About this exercise: Would you please repeat all of the data exactly, omitting the pictures?

Exercise data:
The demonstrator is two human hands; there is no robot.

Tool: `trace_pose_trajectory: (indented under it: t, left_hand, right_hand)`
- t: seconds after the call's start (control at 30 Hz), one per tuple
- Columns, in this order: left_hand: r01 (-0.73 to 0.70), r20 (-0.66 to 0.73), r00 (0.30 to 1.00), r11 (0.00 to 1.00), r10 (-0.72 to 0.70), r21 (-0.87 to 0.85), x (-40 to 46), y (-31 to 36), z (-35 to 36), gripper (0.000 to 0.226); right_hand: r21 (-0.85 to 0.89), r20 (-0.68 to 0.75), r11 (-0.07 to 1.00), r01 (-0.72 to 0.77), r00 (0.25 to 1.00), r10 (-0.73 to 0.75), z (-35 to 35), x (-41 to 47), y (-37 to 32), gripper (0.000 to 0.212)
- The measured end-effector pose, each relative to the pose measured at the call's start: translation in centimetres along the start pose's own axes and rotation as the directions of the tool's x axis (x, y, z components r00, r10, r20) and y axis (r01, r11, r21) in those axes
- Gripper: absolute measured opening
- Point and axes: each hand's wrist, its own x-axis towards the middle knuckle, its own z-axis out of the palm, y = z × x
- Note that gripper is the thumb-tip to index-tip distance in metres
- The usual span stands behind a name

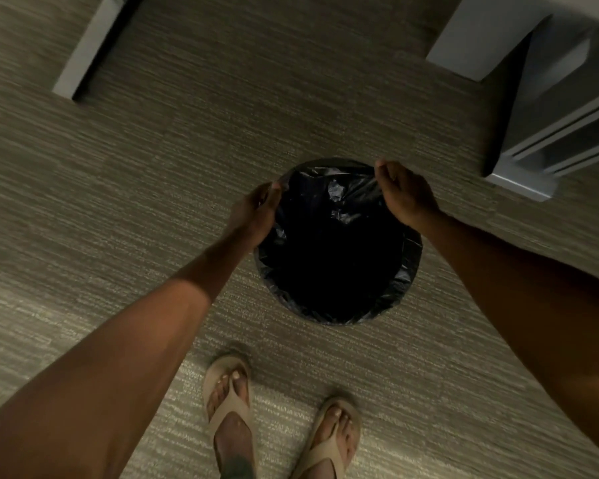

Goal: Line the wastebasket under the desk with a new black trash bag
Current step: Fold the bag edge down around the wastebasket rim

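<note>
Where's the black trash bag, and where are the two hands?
black trash bag (336, 264), head view, dark middle of the bag.
left hand (253, 216), head view, back of the hand.
right hand (407, 195), head view, back of the hand.

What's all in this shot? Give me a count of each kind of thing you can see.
Hands: 2, left hand and right hand, each pinching the bag's edge
Black trash bag: 1
Sandals: 2, left sandal and right sandal
Grey furniture pieces: 2, panel and unit
Total: 7

Office-like room — striped carpet (153, 174), grey desk panels (481, 39).
</note>
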Motion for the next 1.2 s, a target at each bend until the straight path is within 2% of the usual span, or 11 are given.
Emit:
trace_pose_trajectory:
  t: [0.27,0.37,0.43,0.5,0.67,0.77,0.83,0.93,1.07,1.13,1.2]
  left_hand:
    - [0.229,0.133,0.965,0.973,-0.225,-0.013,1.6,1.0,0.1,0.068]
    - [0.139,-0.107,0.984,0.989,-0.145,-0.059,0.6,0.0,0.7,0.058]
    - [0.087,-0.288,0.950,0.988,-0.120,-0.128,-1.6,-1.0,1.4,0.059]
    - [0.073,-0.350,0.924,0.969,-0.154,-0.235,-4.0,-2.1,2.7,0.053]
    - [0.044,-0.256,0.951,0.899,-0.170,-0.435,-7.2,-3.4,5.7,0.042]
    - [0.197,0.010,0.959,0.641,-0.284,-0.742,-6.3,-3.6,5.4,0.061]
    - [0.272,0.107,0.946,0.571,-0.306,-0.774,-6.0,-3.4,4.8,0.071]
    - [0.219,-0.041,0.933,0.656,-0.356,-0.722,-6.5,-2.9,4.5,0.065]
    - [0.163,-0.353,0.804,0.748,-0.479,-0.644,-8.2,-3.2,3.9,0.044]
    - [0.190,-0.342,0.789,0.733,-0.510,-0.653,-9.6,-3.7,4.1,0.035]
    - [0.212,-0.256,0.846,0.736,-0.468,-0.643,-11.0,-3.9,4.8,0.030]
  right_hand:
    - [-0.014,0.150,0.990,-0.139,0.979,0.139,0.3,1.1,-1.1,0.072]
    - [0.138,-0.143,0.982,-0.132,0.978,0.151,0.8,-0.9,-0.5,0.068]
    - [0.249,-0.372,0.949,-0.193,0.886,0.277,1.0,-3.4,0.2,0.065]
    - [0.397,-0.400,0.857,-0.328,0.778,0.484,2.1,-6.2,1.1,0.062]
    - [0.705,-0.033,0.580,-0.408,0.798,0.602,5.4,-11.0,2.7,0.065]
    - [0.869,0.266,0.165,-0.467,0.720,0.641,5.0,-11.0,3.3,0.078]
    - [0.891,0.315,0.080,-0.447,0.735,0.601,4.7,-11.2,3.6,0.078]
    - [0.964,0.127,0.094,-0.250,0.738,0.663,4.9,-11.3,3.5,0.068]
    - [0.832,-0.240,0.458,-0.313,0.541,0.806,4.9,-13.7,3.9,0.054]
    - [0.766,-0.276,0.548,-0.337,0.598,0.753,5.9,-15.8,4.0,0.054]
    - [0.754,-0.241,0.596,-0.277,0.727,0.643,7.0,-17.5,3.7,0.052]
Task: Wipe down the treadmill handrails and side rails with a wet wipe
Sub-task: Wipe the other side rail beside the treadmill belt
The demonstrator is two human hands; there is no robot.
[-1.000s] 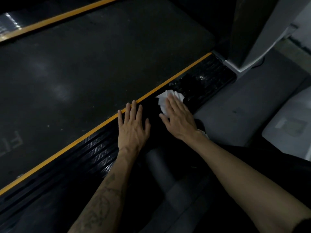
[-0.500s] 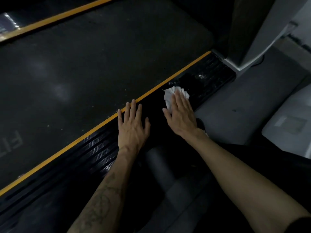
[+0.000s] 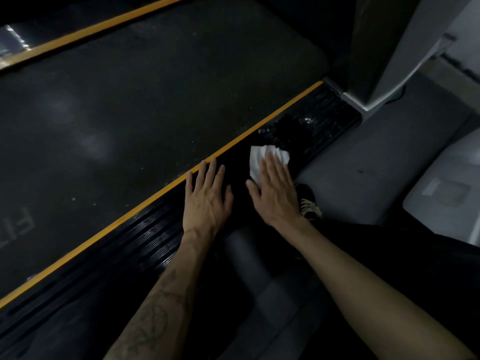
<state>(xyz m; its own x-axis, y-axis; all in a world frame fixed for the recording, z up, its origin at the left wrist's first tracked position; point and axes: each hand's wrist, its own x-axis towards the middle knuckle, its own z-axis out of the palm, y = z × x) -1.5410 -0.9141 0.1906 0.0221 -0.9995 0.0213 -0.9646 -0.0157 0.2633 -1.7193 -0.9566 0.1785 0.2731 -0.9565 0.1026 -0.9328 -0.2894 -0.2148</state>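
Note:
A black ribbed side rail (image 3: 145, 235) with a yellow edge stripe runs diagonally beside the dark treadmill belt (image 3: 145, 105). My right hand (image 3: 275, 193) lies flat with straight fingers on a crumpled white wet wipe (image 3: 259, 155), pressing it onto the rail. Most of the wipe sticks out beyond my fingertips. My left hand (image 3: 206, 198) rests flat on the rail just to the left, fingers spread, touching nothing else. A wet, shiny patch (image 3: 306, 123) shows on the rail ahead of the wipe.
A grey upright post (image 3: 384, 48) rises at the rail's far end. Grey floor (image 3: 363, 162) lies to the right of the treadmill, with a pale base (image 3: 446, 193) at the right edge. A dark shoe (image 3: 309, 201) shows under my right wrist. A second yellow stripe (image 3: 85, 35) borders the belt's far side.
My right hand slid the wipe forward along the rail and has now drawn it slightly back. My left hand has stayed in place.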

Result below:
The demonstrator is two human hands; there is no robot.

Tool: `trace_pose_trajectory: (indented under it: t, left_hand, right_hand)`
- t: seconds after the call's start (control at 30 Hz), one per tuple
- Columns, in this order: left_hand: r01 (-0.73 to 0.70), r20 (-0.66 to 0.73), r00 (0.30 to 1.00), r11 (0.00 to 1.00), r10 (-0.72 to 0.70), r21 (-0.87 to 0.85), x (-40 to 46), y (-31 to 36), z (-35 to 36), gripper (0.000 to 0.226); right_hand: r21 (-0.85 to 0.89), r20 (-0.68 to 0.75), r11 (-0.07 to 1.00), r01 (-0.72 to 0.77), r00 (0.25 to 1.00), r10 (-0.73 to 0.75), z (-35 to 35), x (-41 to 47), y (-37 to 32), gripper (0.000 to 0.212)
- The measured end-effector pose, each relative to the pose measured at the call's start: translation in centimetres along the start pose's own axes and rotation as the directions of the tool's x axis (x, y, z components r00, r10, r20) and y axis (r01, r11, r21) in those axes
- Gripper: absolute measured opening
- Point and axes: each hand's wrist, its own x-axis towards the middle knuckle, its own z-axis out of the palm, y = z × x
- Note that gripper is the thumb-tip to index-tip distance in metres
- The usual span stands behind a name


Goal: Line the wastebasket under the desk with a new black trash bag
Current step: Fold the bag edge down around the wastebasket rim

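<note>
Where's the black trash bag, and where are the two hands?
black trash bag (336, 264), head view, dark middle of the bag.
left hand (253, 216), head view, back of the hand.
right hand (407, 195), head view, back of the hand.

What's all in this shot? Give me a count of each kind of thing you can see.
Hands: 2, left hand and right hand, each pinching the bag's edge
Black trash bag: 1
Sandals: 2, left sandal and right sandal
Grey furniture pieces: 2, panel and unit
Total: 7

Office-like room — striped carpet (153, 174), grey desk panels (481, 39).
</note>
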Motion for the next 1.2 s, a target at each bend until the straight path is within 2% of the usual span, or 11 are given.
Emit:
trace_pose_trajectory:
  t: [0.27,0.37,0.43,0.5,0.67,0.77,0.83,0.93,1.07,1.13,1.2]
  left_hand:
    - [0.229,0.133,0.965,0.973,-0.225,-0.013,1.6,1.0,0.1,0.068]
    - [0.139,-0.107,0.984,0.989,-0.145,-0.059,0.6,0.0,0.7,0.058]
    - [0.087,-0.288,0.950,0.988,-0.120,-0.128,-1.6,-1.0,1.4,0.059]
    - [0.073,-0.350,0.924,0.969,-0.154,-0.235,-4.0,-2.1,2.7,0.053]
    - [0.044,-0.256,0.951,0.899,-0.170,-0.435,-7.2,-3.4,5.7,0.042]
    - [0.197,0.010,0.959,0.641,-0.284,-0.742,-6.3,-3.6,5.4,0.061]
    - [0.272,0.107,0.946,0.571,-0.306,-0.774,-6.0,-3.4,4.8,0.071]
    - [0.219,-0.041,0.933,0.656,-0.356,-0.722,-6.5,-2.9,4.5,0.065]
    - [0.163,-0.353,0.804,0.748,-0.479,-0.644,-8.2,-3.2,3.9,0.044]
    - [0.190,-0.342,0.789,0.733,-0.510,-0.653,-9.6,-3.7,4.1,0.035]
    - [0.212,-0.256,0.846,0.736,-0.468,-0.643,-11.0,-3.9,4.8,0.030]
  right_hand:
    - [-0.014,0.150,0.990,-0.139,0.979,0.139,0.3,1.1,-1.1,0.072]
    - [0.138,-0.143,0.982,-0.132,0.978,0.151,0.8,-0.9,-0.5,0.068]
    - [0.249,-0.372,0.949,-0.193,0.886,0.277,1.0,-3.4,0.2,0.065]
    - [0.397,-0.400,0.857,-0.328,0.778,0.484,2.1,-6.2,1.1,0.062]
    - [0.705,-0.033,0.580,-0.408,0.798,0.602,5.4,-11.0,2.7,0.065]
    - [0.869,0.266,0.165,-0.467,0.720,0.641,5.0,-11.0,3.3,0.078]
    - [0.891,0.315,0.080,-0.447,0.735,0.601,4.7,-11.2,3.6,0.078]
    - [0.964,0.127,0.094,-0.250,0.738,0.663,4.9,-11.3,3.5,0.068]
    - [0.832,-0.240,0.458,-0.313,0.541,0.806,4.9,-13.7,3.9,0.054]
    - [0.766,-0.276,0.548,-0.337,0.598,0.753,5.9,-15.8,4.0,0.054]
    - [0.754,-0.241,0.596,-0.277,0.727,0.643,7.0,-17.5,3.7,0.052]
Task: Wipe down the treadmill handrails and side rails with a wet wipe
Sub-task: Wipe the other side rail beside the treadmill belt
The demonstrator is two human hands; there is no robot.
[-1.000s] 
[-0.500s] 
[+0.000s] 
<state>(xyz m; its own x-axis, y-axis; all in a world frame fixed for the recording, z up, its origin at the left wrist's first tracked position; point and axes: each hand's wrist, its own x-axis towards the middle knuckle, its own z-axis out of the palm, y = z × x) -1.5410 -0.9141 0.1906 0.0221 -0.9995 0.0213 -0.9646 -0.0157 0.2633 -1.7193 -0.9566 0.1785 0.2731 -0.9565 0.1026 -0.9328 -0.2894 -0.2148</state>
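Note:
A black ribbed side rail (image 3: 145, 235) with a yellow edge stripe runs diagonally beside the dark treadmill belt (image 3: 145, 105). My right hand (image 3: 275, 193) lies flat with straight fingers on a crumpled white wet wipe (image 3: 259, 155), pressing it onto the rail. Most of the wipe sticks out beyond my fingertips. My left hand (image 3: 206, 198) rests flat on the rail just to the left, fingers spread, touching nothing else. A wet, shiny patch (image 3: 306, 123) shows on the rail ahead of the wipe.
A grey upright post (image 3: 384, 48) rises at the rail's far end. Grey floor (image 3: 363, 162) lies to the right of the treadmill, with a pale base (image 3: 446, 193) at the right edge. A dark shoe (image 3: 309, 201) shows under my right wrist. A second yellow stripe (image 3: 85, 35) borders the belt's far side.
My right hand slid the wipe forward along the rail and has now drawn it slightly back. My left hand has stayed in place.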

Work on this exercise is now finished.